Que pouvait bien signifier le fin sourire de Theon Greyjoy ? Il avait toujours l’air, celui-là, de s’amuser d’une blague connue de lui seul… Un air qu’elle n’avait jamais aimé.
« Enfin, le roi Joffrey et la reine régente renonceront à toutes leurs prétentions sur le Nord. Loin de relever de leur souveraineté, celui-ci est désormais un royaume libre et indépendant, comme par le passé. Notre domaine inclut toutes les terres Stark sises au nord du Neck, ainsi que les terres baignées par le Trident et ses affluents, soit depuis la Dent d’Or à l’ouest jusqu’aux montagnes de la Lune à l’est.
— LE ROI DU NORD ! explosa Lard-Jon Omble, avant de hurler, son jambon de poing martelant le vide : Stark ! Stark ! le roi du Nord ! »
Robb reploya le parchemin. « Mestre Vyman a dressé une carte où figurent les frontières que nous revendiquons. Vous en aurez une copie destinée à la reine. Lord Tywin doit se retirer en deçà de ces frontières et mettre un terme à ses raids, incendies et pillages. La reine régente et son fils ne réclameront de mes gens ni taxes ni rentes ni service, ils relèveront mes vassaux et chevaliers de tous serments de loyauté, promesses, engagements, dettes et obligations vis-à-vis du Trône de Fer et des maisons Baratheon et Lannister. En outre, les Lannister livreront, en gage de paix, dix otages de haut parage dont il sera convenu mutuellement, et que je traiterai en hôtes de marque et eu égard à leur condition. Pourvu que soient loyalement respectées les clauses de notre pacte, je libérerai chaque année deux d’entre eux et les rendrai sains et saufs à leurs familles. » Il lança le message aux pieds de ser Cleos. « Telles sont mes conditions. Que la reine les accepte, et je lui accorderai sa paix. Sinon… – il siffla, Vent Gris s’avança en grondant –, je lui offrirai un autre Bois-aux-Murmures.
—Stark ! rugit à nouveau le Lard-Jon, cette fois imité par d’autres, Stark ! Stark, roi du Nord ! » Le loup-garou pointa son museau vers le ciel et se mit à hurler.
Ser Cleos était devenu d’une pâleur de lait caillé. « La reine entendra votre message, mess… – Sire.
— Bien, dit Robb. Ser Robin, veillez à lui faire donner un bon repas et des vêtements propres. Il partira dès l’aube.
— Votre Majesté sera obéie.
— La séance est levée. » Comme il se retirait, escorté de Vent Gris, toute l’assistance ploya le genou. Olyvar Frey s’empressa de lui ouvrir la porte, et Catelyn suivit, son frère à ses côtés.

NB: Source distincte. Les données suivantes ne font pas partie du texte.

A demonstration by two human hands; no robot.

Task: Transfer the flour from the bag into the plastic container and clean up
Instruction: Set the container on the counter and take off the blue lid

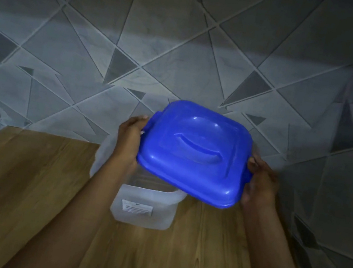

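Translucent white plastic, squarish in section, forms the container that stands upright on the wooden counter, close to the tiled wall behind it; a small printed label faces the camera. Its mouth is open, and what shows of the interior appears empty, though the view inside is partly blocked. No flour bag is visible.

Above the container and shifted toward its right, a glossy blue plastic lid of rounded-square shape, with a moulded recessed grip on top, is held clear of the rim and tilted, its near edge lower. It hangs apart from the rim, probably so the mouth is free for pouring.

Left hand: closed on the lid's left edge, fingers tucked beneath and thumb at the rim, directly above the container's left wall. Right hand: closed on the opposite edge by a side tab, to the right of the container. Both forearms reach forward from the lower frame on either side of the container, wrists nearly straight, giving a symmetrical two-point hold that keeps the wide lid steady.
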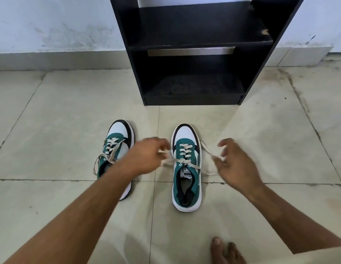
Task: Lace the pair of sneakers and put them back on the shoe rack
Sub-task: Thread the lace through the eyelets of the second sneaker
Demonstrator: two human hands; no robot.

« Tu t’en es bien tiré, dit-elle à son fils en le rejoignant dans le corridor. Sauf que ton numéro avec le loup était une farce plus puérile que royale. »
Robb grattouilla Vent Gris derrière l’oreille. « Avez-vous vu la tête qu’il faisait, Mère ? sourit-il.
— J’ai surtout vu sortir lord Karstark.
— Moi aussi. » Des deux mains, il retira sa couronne et la tendit à Olyvar. « Remporte ce truc dans ma chambre.
— De ce pas, Sire. » L’écuyer s’éclipsa.
« Je parie que d’autres partageaient les sentiments de lord Karstark, intervint Edmure. Comment pouvons-nous parler de paix pendant que les Lannister infestent les domaines de mon père, volent ses récoltes et massacrent ses gens ? Je le répète, nous devrions déjà marcher sur Harrenhal.
— Nos forces sont insuffisantes », répliqua Robb, mais d’un ton chagrin.
Edmure insista. « S’accroissent-elles dans l’inaction ? Notre armée s’affaiblit de jour en jour.